Надо ли объяснять, что из-за этого нарушалось расположение войск, что противник вклинивался и окружал, отсекал корпуса, дивизии, полки, а несколько позже и армии,— в частности, нашу 6-ю и 12-ю.
Отправляясь из своей редакции армейской газеты «Звезда Советов» в ту или иную дивизию, я никогда не знал, доберусь ли, где ее найду, по какой дороге и куда возвращусь или хотя бы отправлю корреспонденцию, торопливо нанесенную на странички «полевой книжки».
Но что значили мои корреспондентские страдания, если связь с дивизиями терял штаб армии, если ненадежна и непостоянна была его связь со штабом фронта?
Еще и еще раз с гордостью вспоминаю: окруженные и отрезанные от основных сил в самые первые дни приграничных боев соединения и даже просто горстки бойцов сражались отчаянно и беззаветно. И связисты не виноваты: они делали больше, чем могли!
Невозможно судить задним числом, что было бы, если бы то, что уже состоялось, произошло по-иному, хотя для выводов на будущее это тоже важно. И все же есть доказательство, я бы назвал его историческим, точное доказательство, что связь в июне еще держалась. Именно потому, что она действовала, получили приказ на отход и успели отойти некоторые пограничные отряды и части войск прикрытия границы.
А если бы уже не было связи? Что произошло бы тогда?
А то, что случилось с частями, которые по разным причинам, а в подавляющем большинстве случаев — из-за отсутствия связи, не получили приказа на отход.
Они продолжали сражаться.
Они стояли насмерть.
Они погибли, нанеся врагам огромные, многократно превышающие нашу численность, потери.
Они держались до конца июня и еще сражались бы, пока оставался живым и способен был вести огонь последний воин.
Бессмертен, незабываем подвиг гарнизона Брестской крепости.
Он стал символом.
Но величие подвига гарнизона крепости на Буге именно потому утвердилось в истории, вошло в кровь и плоть нашего народа, что подвиг этот был не одиноким и не единственным.
Образ мыслей, система действий, личное поведение защитников Брестской крепости были типическими и характерными для советских людей, выросших, духовно и физически сформировавшихся за два с небольшим десятилетия, прошедших после Великой Октябрьской революции.

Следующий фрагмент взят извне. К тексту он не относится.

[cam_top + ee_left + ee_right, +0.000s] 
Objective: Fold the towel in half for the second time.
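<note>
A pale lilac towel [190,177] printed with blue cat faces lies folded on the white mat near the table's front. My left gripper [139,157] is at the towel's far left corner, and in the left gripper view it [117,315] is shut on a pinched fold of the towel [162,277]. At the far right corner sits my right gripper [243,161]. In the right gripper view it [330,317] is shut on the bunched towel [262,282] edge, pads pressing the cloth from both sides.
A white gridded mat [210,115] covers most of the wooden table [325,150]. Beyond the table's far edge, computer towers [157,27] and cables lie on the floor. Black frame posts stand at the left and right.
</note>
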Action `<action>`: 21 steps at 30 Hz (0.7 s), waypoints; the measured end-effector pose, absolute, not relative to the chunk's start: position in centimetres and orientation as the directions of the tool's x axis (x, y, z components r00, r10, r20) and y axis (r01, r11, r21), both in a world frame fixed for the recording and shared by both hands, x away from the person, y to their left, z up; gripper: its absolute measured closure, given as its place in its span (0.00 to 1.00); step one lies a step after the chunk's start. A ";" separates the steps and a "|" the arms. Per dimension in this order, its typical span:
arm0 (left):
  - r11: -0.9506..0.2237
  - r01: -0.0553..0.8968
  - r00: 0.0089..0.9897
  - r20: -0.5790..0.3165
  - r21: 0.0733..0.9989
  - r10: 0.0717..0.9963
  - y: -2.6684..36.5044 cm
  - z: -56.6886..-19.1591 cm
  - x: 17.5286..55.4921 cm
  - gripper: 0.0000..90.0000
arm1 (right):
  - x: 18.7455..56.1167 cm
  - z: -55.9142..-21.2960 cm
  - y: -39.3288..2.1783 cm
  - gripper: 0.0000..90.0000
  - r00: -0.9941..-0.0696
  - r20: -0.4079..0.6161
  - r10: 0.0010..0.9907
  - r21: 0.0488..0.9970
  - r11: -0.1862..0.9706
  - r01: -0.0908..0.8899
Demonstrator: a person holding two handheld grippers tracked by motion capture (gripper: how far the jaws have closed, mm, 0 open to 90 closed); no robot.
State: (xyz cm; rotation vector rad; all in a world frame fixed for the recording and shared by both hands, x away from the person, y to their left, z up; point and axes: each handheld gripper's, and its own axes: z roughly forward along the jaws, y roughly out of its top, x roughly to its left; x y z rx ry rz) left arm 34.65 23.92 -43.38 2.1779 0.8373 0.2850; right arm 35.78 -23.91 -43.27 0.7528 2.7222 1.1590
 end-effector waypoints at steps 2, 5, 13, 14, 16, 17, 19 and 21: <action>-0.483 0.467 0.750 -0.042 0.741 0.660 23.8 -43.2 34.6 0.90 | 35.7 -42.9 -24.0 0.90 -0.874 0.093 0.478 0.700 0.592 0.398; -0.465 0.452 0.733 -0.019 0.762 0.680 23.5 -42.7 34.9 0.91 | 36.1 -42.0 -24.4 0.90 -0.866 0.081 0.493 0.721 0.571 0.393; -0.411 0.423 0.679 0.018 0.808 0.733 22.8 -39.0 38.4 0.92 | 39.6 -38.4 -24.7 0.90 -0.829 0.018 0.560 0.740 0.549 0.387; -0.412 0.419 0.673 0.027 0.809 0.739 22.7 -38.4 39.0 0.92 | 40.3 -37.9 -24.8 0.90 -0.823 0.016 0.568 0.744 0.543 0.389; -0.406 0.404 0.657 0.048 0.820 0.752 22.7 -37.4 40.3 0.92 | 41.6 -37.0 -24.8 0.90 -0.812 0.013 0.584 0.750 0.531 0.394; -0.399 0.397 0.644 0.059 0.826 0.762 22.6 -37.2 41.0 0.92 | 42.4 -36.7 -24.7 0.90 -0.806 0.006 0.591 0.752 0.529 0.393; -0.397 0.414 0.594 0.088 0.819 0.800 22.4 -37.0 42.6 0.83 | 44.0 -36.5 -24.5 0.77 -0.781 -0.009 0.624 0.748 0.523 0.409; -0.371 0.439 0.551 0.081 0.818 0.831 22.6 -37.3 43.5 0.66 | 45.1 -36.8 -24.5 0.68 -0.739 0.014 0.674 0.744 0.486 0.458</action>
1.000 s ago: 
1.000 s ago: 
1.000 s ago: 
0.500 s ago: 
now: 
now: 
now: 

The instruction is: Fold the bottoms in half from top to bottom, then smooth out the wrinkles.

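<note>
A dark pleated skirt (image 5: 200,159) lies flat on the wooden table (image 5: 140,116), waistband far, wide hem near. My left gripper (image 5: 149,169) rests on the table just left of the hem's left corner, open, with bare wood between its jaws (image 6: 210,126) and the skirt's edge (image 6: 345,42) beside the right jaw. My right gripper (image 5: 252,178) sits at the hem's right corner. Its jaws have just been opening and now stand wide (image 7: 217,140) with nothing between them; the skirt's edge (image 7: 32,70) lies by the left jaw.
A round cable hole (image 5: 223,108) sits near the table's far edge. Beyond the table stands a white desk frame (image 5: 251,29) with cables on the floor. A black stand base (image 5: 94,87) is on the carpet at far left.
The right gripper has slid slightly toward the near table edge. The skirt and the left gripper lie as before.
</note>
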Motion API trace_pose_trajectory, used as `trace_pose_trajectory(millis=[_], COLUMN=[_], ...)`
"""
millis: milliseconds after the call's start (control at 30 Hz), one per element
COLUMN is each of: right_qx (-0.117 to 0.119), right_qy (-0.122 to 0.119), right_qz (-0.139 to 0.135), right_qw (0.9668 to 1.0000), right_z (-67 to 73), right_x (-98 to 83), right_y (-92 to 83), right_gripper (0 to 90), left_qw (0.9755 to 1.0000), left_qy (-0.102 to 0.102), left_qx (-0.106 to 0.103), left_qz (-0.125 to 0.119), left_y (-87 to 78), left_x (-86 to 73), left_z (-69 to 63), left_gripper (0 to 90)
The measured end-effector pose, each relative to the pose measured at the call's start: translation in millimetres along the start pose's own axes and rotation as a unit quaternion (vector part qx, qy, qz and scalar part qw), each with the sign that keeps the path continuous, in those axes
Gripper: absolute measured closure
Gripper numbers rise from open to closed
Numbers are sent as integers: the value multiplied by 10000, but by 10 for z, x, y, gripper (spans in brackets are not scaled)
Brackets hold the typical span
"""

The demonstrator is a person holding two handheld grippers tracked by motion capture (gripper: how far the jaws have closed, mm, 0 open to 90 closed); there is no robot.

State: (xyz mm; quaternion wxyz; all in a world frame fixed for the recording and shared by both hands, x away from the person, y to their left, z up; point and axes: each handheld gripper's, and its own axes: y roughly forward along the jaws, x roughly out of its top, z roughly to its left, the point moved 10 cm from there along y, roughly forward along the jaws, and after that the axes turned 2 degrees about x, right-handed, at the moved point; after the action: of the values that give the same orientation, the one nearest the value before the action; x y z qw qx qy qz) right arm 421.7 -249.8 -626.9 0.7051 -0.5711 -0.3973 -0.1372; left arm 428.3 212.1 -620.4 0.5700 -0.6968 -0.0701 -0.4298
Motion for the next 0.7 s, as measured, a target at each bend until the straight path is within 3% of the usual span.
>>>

После нападения фашистской Германии на Советский Союз сразу же образовалась, правда, прерывистая, цепь подобных Бресту беззаветно сражавшихся крепостей (с фортами и стенами и без них).
Решая задачу стратегического характера, высшее командование дало приказ на отход; в тех случаях, когда приказ дошел до частей и еще имелась возможность отступить, он выполнялся.
С каждым днем июля положение со связью ухудшалось и ухудшалось.
Переговоры по радио подчас искажались при передаче и расшифровке. Трудны были и опасны разговоры по проводам — при рваной линии фронта враг легко мог подключиться и подслушивать.
Но все же приходилось использовать обычные телефонные линии. Однажды, ведя переговоры между штабом фронта и штабом 12-й армии, начальник оперативного отдела штаба фронта полковник Баграмян и начальник штаба 12-й армии генерал-майор Арушанян, старые товарищи по службе, использовали хитроумный прием: они заговорили на своем материнском армянском языке, разумно предполагая, что противник, если он подслушивает, сразу не разберется.
Но это удачное изобретение поломалось самым неожиданным образом: контролирующим линию связистам показалось, что переговоры по нашим проводам ведет противник на своем немецком языке, и они поспешно оборвали связь...
Крайне усложнена была связь корреспондентов центральных газет с Москвой. Их статьи и очерки безнадежно опаздывали, а то и просто терялись в пути.
Тем удивительней и невероятней случай, свидетелем которого я оказался в конце июня, а может быть в самом начале июля.
Знатные собкоры «Правды» и «Известий» в открытую завидовали нам, работникам армейских газет, а еще больше — шустрым политрукам из дивизионных редакций, чуть ли не на поле боя сдававшим в набор свои сочинения, а иногда и собственноручно набиравшим их в опустевших типографиях районных газет...
Среди них особенно отличался оперативностью младший политрук Федя Сетин из газеты 140-й дивизии «Боец-сталинец», с которым я встретился и подружился в древнем Изяславе на реке Горынь. Неутомимый корреспондент дни и ночи проводил на передовой. Из одного кармана у него торчали рукописи, из другого — граната. Он ухитрялся писать довольно длинные очерки, не умещавшиеся на страничках «дивизионки». Товарищи подшучивали над ним: Федя пишет очерки исключительно для «Правды».